ECLI:NL:CRVB:2015:3466
Centrale Raad van Beroep
- Voorlopige voorziening
- Rechtspraak.nl
Intrekking van bijstand wegens schending inlichtingenverplichting en bezit onroerend goed in het buitenland
In deze zaak gaat het om de intrekking van bijstand op grond van de Wet werk en bijstand (WWB) vanwege een vermeende schending van de inlichtingenverplichting door verzoekers. Verzoekers ontvingen bijstand, maar naar aanleiding van een anonieme melding dat zij een woning in Marokko bezitten, heeft de gemeente Amsterdam een onderzoek ingesteld. Dit onderzoek werd uitgevoerd door het Internationaal Bureau Fraude-informatie (IBF) en resulteerde in een rapport van de Nederlandse Ambassade in Rabat. Op basis van dit rapport heeft het college van burgemeester en wethouders van Amsterdam besloten de bijstand van verzoekers per 25 augustus 2014 in te trekken, omdat zij geen melding hadden gemaakt van het bezit van de woning.
Verzoekers hebben tegen dit besluit hoger beroep ingesteld en verzocht om een voorlopige voorziening. De rechtbank Amsterdam heeft het beroep gegrond verklaard, maar de rechtsgevolgen van het besluit in stand gelaten. De voorzieningenrechter van de Centrale Raad van Beroep heeft de zaak behandeld en geconcludeerd dat het college voldoende aannemelijk heeft gemaakt dat verzoekers een woning in Marokko bezitten en dat zij de inlichtingenverplichting hebben geschonden. De voorzieningenrechter heeft de aangevallen uitspraak bevestigd en het verzoek om een voorlopige voorziening afgewezen.

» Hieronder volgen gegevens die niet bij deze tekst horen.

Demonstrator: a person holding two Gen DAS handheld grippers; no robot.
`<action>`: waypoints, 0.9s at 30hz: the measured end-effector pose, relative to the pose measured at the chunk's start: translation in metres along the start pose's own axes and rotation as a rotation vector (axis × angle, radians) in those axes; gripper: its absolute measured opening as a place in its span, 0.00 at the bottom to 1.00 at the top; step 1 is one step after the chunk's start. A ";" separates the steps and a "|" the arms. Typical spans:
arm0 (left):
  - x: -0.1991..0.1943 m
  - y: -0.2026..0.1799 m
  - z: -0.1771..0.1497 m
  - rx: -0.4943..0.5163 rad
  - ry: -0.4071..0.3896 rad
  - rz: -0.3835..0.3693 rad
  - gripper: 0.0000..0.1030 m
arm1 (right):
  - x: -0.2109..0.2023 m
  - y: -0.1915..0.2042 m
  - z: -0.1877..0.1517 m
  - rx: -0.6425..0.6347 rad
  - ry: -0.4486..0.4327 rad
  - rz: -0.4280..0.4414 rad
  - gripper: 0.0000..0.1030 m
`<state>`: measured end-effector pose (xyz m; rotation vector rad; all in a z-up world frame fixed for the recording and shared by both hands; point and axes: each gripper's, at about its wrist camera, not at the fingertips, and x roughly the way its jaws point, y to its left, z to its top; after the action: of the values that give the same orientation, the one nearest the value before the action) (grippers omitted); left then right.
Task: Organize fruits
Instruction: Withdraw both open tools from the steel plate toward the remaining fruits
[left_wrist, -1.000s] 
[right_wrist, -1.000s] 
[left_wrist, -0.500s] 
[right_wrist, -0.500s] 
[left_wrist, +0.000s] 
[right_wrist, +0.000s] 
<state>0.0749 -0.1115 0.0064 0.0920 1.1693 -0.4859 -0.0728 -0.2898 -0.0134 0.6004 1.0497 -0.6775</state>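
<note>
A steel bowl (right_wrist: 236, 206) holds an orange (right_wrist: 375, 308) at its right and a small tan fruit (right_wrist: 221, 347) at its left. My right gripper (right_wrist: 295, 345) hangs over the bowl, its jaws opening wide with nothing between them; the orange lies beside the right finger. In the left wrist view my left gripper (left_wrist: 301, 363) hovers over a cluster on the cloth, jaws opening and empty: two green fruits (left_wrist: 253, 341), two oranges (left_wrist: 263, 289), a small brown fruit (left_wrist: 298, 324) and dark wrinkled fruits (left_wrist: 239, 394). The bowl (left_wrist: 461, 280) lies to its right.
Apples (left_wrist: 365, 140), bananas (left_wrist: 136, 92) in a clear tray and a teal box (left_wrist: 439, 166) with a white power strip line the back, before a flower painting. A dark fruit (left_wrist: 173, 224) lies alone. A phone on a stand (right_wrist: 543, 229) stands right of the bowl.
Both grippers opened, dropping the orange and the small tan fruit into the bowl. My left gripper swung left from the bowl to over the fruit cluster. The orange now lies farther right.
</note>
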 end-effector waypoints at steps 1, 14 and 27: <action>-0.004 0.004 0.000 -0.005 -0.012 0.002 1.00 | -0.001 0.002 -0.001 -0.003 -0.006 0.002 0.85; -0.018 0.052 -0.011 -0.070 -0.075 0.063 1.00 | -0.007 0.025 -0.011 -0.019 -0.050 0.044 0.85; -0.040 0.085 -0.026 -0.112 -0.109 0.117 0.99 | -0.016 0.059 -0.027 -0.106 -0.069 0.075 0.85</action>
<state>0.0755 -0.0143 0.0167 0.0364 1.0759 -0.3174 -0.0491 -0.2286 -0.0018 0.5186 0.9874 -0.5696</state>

De voorzieningenrechter oordeelde dat het college niet beperkt was tot een bepaalde periode in de beoordeling van de intrekking van de bijstand en dat de last om aannemelijk te maken dat aan de voorwaarden voor intrekking is voldaan, op het college rustte. De voorzieningenrechter heeft de argumenten van verzoekers dat het onderzoek onvoldoende controleerbaar was, verworpen. De voorzieningenrechter heeft vastgesteld dat verzoekers niet hebben voldaan aan verzoeken om bewijsstukken en dat er geen aanleiding was voor een veroordeling in de proceskosten.